The most recent system-wide and per-instance errors can be retrieved with GET /v1/core/error and GET /v1/core/instance/{instanceId}/error respectively.

API reference and interactive docs

The full, auto-generated endpoint reference is available both online and on the device itself:

  • In this documentation: Core API, SecuRT API, and ONVIF API.
  • On the running server: open http://<server-ip>:3546 to browse and test every endpoint interactively, or fetch the raw specification from http://<server-ip>:3546/openapi.yaml.

CORS when testing from the documentation pages

To call a live server directly from the reference pages in your browser, either enable CORS in rtconfig.json or use a browser extension that relaxes CORS restrictions. Otherwise the browser blocks the cross-origin requests.

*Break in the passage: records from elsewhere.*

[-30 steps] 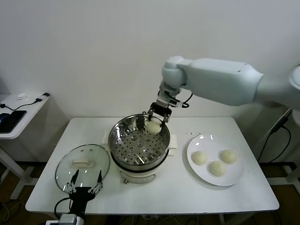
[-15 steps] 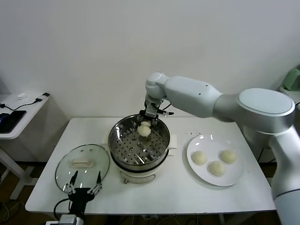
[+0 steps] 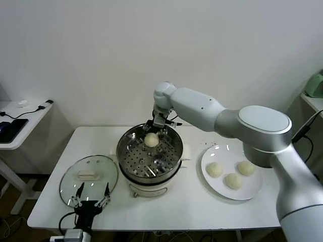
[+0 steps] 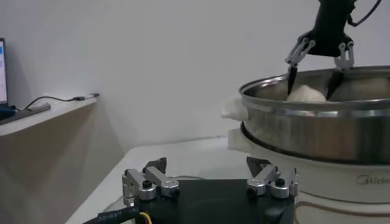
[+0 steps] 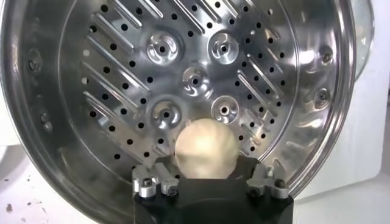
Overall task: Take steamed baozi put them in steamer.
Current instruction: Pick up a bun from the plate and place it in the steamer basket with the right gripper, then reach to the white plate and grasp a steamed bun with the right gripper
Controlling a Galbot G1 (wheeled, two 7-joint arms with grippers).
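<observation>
At frame centre, the right gripper [image 3: 152, 132] clasps one smooth, cream bun [image 3: 151, 139] low inside the shiny perforated steel steamer [image 3: 127, 160]. Three more round buns [image 3: 214, 169] sit on the flat white plate [image 3: 255, 191] at right. The left gripper [image 3: 90, 197] idles bottom left, fingers spread, empty.

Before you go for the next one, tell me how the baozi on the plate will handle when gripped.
The baozi look smooth, round and doughy, so probably soft and light; a hard squeeze would likely dent them. Being domed, one may roll or slide on the flat plate if nudged off-centre. The one in the right end effector over the steamer seems intact, suggesting a gentle grip suffices.
</observation>
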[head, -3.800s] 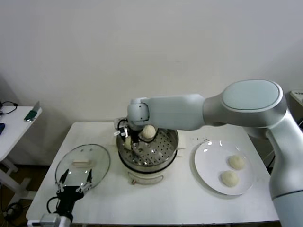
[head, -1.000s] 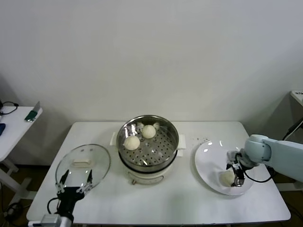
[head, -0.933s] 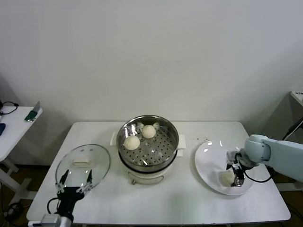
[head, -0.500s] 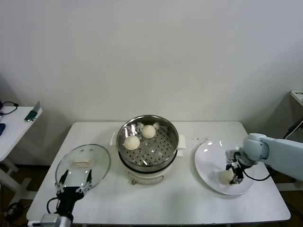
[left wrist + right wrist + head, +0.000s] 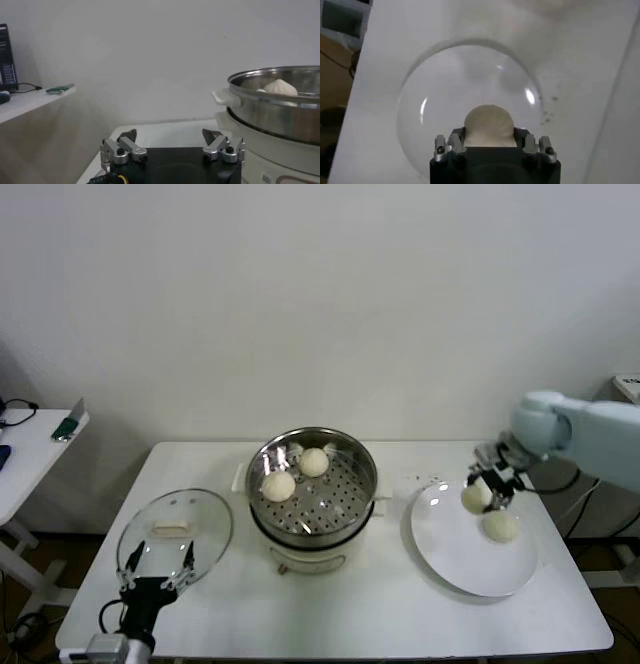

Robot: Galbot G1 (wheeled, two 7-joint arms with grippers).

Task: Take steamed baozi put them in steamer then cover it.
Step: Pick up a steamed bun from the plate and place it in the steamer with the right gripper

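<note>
Now the right gripper [image 5: 484, 487] is clamped on 1 baozi [image 5: 475, 496], raised above the white plate [image 5: 450, 552], where another bun [image 5: 500, 526] rests. 2 buns [image 5: 279, 484] sit in the steamer [image 5: 313, 502]. The left gripper [image 5: 157, 567], fingers apart, waits by the glass cover [image 5: 175, 534] lying on the table [image 5: 370, 609]

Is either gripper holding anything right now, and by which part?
The right gripper holds a bun by its sides, lifted above the plate. The left gripper is open and empty.
</note>
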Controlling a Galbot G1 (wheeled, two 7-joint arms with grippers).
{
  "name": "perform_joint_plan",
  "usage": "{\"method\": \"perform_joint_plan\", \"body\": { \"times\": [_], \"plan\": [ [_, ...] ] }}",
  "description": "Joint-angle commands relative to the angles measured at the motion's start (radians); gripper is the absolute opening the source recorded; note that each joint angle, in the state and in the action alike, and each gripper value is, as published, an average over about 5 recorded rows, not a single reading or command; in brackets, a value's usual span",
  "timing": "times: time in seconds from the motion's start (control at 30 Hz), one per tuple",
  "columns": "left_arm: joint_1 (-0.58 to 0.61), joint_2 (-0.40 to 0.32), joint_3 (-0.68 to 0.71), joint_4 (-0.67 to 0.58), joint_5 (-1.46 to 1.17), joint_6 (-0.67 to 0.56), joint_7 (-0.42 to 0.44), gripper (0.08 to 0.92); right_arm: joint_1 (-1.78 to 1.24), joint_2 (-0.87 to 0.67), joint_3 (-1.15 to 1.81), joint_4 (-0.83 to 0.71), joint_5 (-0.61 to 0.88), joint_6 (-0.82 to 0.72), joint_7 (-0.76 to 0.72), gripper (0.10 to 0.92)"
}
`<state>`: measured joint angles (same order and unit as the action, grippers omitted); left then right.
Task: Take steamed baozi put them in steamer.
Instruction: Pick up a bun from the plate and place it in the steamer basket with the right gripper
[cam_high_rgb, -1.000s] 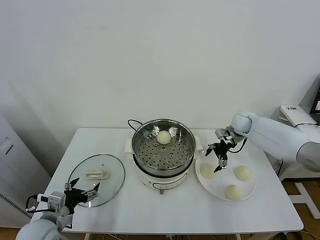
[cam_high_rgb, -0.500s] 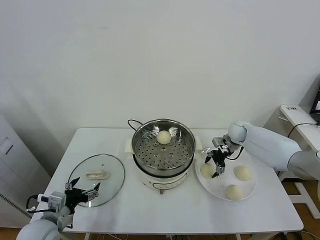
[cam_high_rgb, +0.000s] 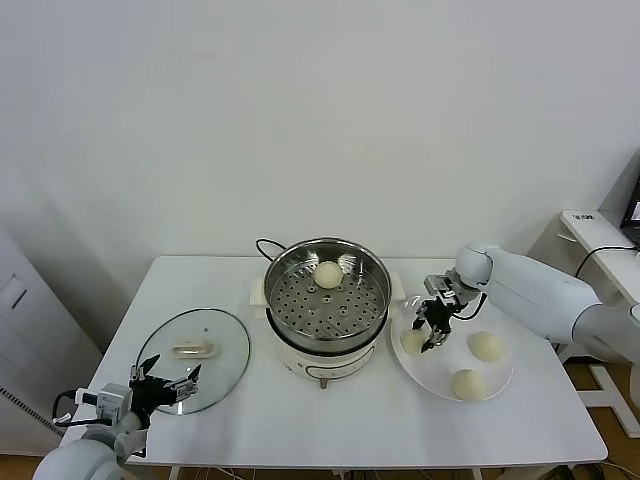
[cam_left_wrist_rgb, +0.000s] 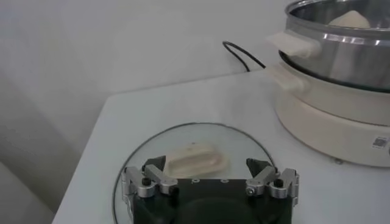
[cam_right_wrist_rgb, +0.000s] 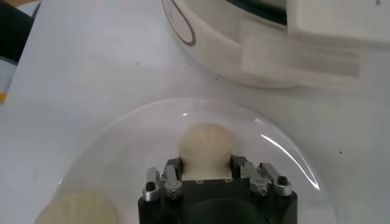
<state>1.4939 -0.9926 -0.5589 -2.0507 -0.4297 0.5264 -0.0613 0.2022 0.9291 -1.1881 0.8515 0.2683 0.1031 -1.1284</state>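
The left tool (cam_high_rgb: 165, 385) is parked at the near left corner of the white counter (cam_high_rgb: 300, 410), over the near edge of the round glass lid (cam_high_rgb: 193, 347), with its jaws spread wide and nothing between them; the left wrist view shows both fingers (cam_left_wrist_rgb: 149, 178) standing apart above the lid's cream handle (cam_left_wrist_rgb: 195, 160). Near the right side of the counter, a flat white plate (cam_high_rgb: 500, 380) carries three steamed baozi: one at the near edge (cam_high_rgb: 467, 383), one toward the right (cam_high_rgb: 486, 345), and one at the left edge of the plate (cam_high_rgb: 411, 342), closest to the steamer. The right tool (cam_high_rgb: 431, 331) is lowered onto this left bun; in the right wrist view its fingers (cam_right_wrist_rgb: 172, 172) sit against both sides of the bun (cam_right_wrist_rgb: 206, 145), closed onto it, and the bun rests on the plate. Just beside the plate, at the middle of the counter, stands the steamer (cam_high_rgb: 327, 300), a shiny steel pot on a white base with a front knob. A fourth baozi (cam_high_rgb: 327, 274) lies on the perforated tray inside, toward the far wall of the pot. A black cord (cam_high_rgb: 263, 247) loops behind the steamer's far left side.
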Motion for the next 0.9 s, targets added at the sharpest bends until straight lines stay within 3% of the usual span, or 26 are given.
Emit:
{"method": "perform_joint_plan", "body": {
  "times": [0.03,0.5,0.9],
  "plan": [
    [0.003,0.002,-0.006,0.001,-0.003,0.000,-0.001,0.823,0.215,-0.056,-0.163,0.102,0.103,-0.020,-0.034,0.469],
    [-0.004,0.006,-0.002,0.009,-0.003,0.000,-0.002,0.823,0.717,-0.139,-0.509,0.355,0.399,-0.162,-0.087,0.467],
    [-0.014,0.009,0.001,0.023,-0.001,-0.002,-0.001,0.823,0.761,0.000,-0.458,0.405,0.676,-0.316,0.028,0.468]
  ]
}}
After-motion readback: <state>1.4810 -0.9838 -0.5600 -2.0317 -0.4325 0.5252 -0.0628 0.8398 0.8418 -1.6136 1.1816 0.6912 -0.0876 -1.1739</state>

Securing the API with a reverse proxy

Because the API is unauthenticated by default, a common production pattern is to bind it to localhost and expose it through an authenticating, TLS-terminating reverse proxy:

server {
    listen 443 ssl;
    server_name rt-server.example.com;

    ssl_certificate     /path/to/cert.pem;
    ssl_certificate_key /path/to/key.pem;

    # Require HTTP basic auth (or use your IdP / mTLS)
    auth_basic           "RT Server API";
    auth_basic_user_file /etc/nginx/.htpasswd;

    location / {
        proxy_pass http://127.0.0.1:3546;
        proxy_set_header Host $host;
        proxy_set_header X-Real-IP $remote_addr;

        # Required for the SSE event stream
        proxy_set_header Connection '';
        proxy_http_version 1.1;
        proxy_buffering off;
    }
}

The proxy_buffering off and proxy_http_version 1.1 directives are important if you proxy the SSE event stream; without them the proxy may buffer the stream and delay events.